CCIT Report #488 May 2004

# ACCMP - Asymmetric Cluster Chip Multi-Processing

Tomer Y. Morad Department of Electrical Engineering Technion, Israel <u>tomerm@tx.technion.ac.il</u> Uri C. Weiser Intel Corporation, Israel uri.weiser@intel.com Avinoam Kolodny Department of Electrical Engineering Technion, Israel kolodny@ee.technion.ac.il

Abstract— Achieving high performance within a power envelope becomes extremely difficult as feature sizes decrease. Uniprocessor architects encounter diminishing returns when trying to attain higher performance in exchange for area and power. For multithreaded programs, symmetric chip multiprocessing (CMP) offers higher throughput and power efficiency than uniprocessors. However, symmetric CMP does not scale well with technology. In this paper we explore the theoretical advantages of placing asymmetric core clusters in multiprocessor chips. All of the cores on the ACCMP die have the same instruction set architecture, but may have a completely different micro-architecture. We show that asymmetric core clusters are expected to achieve higher performance per area and higher performance for a given power envelope.

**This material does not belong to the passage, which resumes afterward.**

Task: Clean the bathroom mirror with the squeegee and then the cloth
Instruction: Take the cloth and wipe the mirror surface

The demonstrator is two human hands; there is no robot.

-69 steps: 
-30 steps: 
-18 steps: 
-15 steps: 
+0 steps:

Index Terms— ACCMP, Multiprocessing.

#### I. INTRODUCTION

Power consumption is becoming extremely important as microprocessors become more complex. The constant decrease in feature sizes enables processor architects to improve processor performance by using the extra silicon real estate. Due to wire delays and increased architectural complexity, uniprocessor performance does not scale well with the increase of the effective processor die area. Additionally, uniprocessors are becoming extremely power inefficient, as 1% of performance increase costs approximately 3% in additional power consumption. Since the power consumption envelope and the power density of current microprocessors are approaching or have even reached in some cases their limits, a new design paradigm must be employed.

Symmetric chip multiprocessing (CMP) aims to increase performance while increasing the power and area proportionally. CMP processors divide the threads of multithreaded applications among the symmetric cores, exploiting their parallelism. Although single-threaded applications may run slower on a CMP, modern desktop and server operating systems run multiple threads, making the overall performance higher. Most leading microprocessor manufacturers are either already offering CMP processors or have announced plans to do so [1].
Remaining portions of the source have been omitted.